━━━ PROVIDED DATA ━━━

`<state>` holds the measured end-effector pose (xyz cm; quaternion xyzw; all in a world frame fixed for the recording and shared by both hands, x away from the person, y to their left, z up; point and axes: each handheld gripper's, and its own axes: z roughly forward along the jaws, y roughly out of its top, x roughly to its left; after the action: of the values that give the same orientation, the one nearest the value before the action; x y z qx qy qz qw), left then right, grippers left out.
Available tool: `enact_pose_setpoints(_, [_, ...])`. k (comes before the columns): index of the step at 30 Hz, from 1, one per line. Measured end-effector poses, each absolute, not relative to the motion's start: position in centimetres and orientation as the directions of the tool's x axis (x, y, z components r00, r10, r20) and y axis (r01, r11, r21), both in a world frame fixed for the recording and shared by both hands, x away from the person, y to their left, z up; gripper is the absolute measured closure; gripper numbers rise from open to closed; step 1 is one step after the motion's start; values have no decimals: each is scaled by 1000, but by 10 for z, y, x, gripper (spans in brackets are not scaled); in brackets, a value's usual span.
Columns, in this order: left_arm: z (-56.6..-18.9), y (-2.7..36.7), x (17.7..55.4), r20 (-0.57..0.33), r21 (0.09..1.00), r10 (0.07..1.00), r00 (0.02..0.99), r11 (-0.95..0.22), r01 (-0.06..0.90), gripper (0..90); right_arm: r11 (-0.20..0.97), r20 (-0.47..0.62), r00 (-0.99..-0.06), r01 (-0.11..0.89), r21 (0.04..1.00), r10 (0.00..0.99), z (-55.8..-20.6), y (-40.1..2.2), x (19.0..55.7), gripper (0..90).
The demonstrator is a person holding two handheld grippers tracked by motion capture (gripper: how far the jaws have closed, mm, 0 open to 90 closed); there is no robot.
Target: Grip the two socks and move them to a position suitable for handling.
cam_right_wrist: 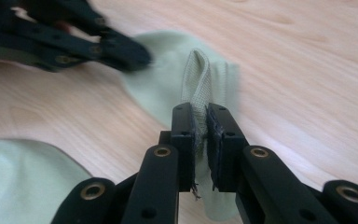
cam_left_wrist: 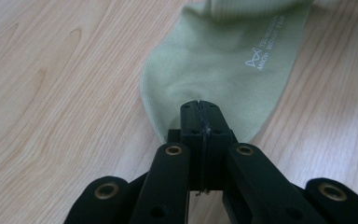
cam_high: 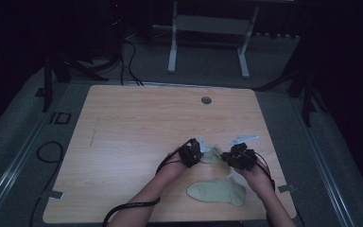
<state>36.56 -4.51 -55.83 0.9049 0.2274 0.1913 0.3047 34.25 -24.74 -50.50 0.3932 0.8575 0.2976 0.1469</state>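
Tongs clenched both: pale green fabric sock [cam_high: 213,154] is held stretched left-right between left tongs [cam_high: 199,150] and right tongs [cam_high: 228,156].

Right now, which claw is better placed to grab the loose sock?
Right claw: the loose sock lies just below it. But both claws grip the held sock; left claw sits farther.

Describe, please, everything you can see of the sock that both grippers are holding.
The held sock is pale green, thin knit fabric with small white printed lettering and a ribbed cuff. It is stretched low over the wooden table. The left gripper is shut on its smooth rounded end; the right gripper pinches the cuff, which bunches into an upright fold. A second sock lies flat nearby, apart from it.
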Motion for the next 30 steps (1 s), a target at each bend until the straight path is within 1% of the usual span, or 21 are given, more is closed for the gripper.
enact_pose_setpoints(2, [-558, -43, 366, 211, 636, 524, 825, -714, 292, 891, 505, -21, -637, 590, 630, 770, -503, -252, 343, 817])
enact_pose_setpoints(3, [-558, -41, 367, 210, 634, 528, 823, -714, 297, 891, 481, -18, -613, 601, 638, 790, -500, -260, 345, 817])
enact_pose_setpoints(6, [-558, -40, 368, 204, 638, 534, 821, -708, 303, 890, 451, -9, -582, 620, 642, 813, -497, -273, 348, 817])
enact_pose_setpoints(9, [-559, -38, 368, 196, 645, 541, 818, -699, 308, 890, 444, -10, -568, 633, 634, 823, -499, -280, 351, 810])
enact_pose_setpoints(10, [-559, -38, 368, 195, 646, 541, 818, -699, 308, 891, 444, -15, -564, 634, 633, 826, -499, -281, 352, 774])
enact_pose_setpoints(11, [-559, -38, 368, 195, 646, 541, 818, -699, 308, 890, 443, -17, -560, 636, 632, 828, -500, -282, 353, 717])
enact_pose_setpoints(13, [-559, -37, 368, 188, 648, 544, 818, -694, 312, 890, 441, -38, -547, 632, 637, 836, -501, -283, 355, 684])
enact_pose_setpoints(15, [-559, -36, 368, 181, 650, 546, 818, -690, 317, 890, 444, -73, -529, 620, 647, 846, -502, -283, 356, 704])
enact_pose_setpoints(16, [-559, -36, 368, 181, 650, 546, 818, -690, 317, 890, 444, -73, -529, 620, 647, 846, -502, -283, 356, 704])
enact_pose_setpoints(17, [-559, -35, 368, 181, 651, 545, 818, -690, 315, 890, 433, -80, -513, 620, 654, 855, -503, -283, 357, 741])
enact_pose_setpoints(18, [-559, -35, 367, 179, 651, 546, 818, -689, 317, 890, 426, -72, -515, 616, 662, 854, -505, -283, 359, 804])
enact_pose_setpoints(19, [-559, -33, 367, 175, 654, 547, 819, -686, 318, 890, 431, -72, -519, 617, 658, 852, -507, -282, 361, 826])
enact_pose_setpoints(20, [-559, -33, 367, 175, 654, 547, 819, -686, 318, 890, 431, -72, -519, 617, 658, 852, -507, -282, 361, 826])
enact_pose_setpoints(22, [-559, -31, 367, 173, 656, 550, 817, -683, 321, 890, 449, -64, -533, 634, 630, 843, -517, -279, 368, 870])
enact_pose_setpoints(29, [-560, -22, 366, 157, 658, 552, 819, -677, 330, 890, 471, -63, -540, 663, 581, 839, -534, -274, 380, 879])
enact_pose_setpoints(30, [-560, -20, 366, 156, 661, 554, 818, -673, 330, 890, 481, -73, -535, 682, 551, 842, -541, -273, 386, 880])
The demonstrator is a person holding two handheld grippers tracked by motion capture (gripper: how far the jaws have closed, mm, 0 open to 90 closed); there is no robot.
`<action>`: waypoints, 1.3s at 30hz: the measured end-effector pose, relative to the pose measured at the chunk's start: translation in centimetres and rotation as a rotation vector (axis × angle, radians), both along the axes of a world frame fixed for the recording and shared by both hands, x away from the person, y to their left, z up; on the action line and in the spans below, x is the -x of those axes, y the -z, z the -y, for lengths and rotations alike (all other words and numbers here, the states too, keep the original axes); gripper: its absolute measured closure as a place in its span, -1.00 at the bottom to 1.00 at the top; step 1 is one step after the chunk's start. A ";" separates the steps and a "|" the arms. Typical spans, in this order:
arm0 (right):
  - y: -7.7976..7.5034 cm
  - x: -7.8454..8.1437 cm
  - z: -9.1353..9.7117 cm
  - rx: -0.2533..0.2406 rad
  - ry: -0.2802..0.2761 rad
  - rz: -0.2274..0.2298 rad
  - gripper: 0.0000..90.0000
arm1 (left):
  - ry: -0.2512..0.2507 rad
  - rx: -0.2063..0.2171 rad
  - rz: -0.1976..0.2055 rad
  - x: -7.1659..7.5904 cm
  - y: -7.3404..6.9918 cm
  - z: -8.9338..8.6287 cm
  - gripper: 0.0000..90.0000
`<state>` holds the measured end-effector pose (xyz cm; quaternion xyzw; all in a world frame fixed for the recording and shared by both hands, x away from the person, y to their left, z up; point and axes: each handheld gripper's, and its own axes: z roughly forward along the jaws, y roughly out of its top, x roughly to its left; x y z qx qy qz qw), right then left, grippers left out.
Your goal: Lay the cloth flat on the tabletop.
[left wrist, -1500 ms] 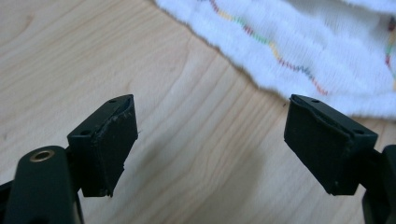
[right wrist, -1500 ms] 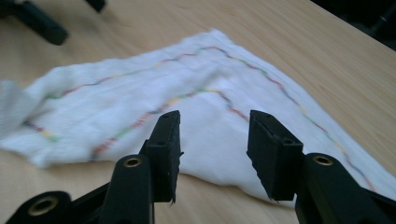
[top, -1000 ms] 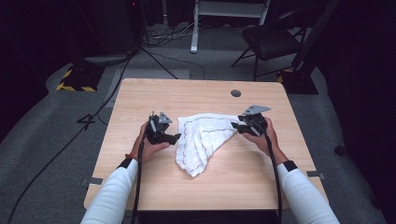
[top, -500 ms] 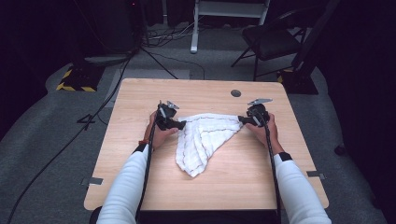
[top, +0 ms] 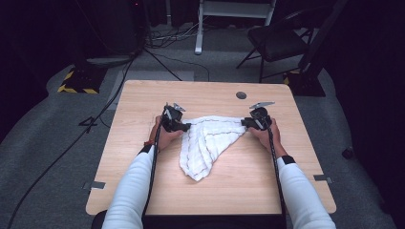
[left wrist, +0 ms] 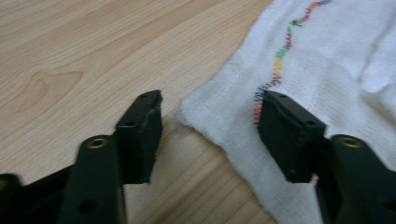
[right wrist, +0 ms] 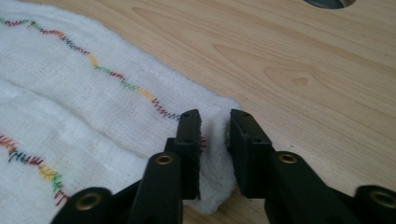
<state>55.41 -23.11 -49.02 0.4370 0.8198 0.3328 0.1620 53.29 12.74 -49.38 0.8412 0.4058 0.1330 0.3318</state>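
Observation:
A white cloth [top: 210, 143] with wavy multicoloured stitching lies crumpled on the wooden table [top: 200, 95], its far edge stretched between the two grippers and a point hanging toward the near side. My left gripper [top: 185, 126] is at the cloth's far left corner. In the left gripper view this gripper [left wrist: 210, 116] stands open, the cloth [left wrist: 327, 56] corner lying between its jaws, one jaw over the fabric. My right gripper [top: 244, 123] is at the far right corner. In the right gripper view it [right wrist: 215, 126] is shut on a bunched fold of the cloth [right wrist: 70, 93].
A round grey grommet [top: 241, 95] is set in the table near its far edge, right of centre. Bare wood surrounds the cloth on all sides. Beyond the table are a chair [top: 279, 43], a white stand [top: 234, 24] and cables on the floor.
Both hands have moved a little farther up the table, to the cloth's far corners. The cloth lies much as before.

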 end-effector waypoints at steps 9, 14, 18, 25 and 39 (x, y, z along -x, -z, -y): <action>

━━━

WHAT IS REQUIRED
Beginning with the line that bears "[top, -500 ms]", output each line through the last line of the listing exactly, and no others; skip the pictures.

YOUR SOLUTION
[top, -500 ms] 
[top, +0 ms] 
[left wrist, +0 ms] 
[right wrist, +0 ms] 
<state>55.41 -23.11 -49.02 0.4370 0.8198 0.3328 0.1620 53.29 12.74 -49.38 0.8412 0.4058 0.1330 0.3318</state>
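Observation:
A white cloth [top: 210, 143] with wavy multicoloured stitching lies crumpled on the wooden table [top: 200, 95], its far edge stretched between the two grippers and a point hanging toward the near side. My left gripper [top: 185, 126] is at the cloth's far left corner. In the left gripper view this gripper [left wrist: 210, 116] stands open, the cloth [left wrist: 327, 56] corner lying between its jaws, one jaw over the fabric. My right gripper [top: 244, 123] is at the far right corner. In the right gripper view it [right wrist: 215, 126] is shut on a bunched fold of the cloth [right wrist: 70, 93].
A round grey grommet [top: 241, 95] is set in the table near its far edge, right of centre. Bare wood surrounds the cloth on all sides. Beyond the table are a chair [top: 279, 43], a white stand [top: 234, 24] and cables on the floor.
Both hands have moved a little farther up the table, to the cloth's far corners. The cloth lies much as before.
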
 end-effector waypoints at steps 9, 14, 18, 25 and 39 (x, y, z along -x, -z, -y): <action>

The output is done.